** Opening Stored data block **

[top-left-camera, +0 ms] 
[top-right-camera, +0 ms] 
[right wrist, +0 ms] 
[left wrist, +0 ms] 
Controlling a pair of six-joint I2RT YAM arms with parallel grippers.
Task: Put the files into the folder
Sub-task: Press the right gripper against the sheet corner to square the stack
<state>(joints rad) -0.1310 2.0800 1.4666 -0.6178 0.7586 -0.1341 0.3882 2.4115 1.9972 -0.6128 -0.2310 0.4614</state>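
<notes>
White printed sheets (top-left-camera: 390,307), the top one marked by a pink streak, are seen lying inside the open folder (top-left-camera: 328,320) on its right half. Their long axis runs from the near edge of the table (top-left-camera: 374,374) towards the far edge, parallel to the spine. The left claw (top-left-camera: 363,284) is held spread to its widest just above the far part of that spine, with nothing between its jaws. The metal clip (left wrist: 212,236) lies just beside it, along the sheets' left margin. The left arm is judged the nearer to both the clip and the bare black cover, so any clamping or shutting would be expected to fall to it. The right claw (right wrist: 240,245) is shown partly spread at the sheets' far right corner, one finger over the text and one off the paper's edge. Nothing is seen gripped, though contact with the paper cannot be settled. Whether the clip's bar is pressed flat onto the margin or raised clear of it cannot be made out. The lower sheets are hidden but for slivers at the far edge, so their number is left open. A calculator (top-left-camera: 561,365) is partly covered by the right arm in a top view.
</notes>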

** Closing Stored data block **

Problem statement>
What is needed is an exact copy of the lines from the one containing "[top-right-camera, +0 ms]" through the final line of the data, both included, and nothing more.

Solution to this task>
[top-right-camera, +0 ms] 
[right wrist, +0 ms] 
[left wrist, +0 ms] 
Controlling a pair of six-joint I2RT YAM arms with parallel grippers.
Task: Put the files into the folder
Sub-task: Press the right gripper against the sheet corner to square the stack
<state>(joints rad) -0.1310 2.0800 1.4666 -0.6178 0.7586 -0.1341 0.3882 2.4115 1.9972 -0.6128 -0.2310 0.4614</state>
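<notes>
White printed sheets (top-left-camera: 390,307), the top one marked by a pink streak, are seen lying inside the open folder (top-left-camera: 328,320) on its right half. Their long axis runs from the near edge of the table (top-left-camera: 374,374) towards the far edge, parallel to the spine. The left claw (top-left-camera: 363,284) is held spread to its widest just above the far part of that spine, with nothing between its jaws. The metal clip (left wrist: 212,236) lies just beside it, along the sheets' left margin. The left arm is judged the nearer to both the clip and the bare black cover, so any clamping or shutting would be expected to fall to it. The right claw (right wrist: 240,245) is shown partly spread at the sheets' far right corner, one finger over the text and one off the paper's edge. Nothing is seen gripped, though contact with the paper cannot be settled. Whether the clip's bar is pressed flat onto the margin or raised clear of it cannot be made out. The lower sheets are hidden but for slivers at the far edge, so their number is left open. A calculator (top-left-camera: 561,365) is partly covered by the right arm in a top view.
</notes>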

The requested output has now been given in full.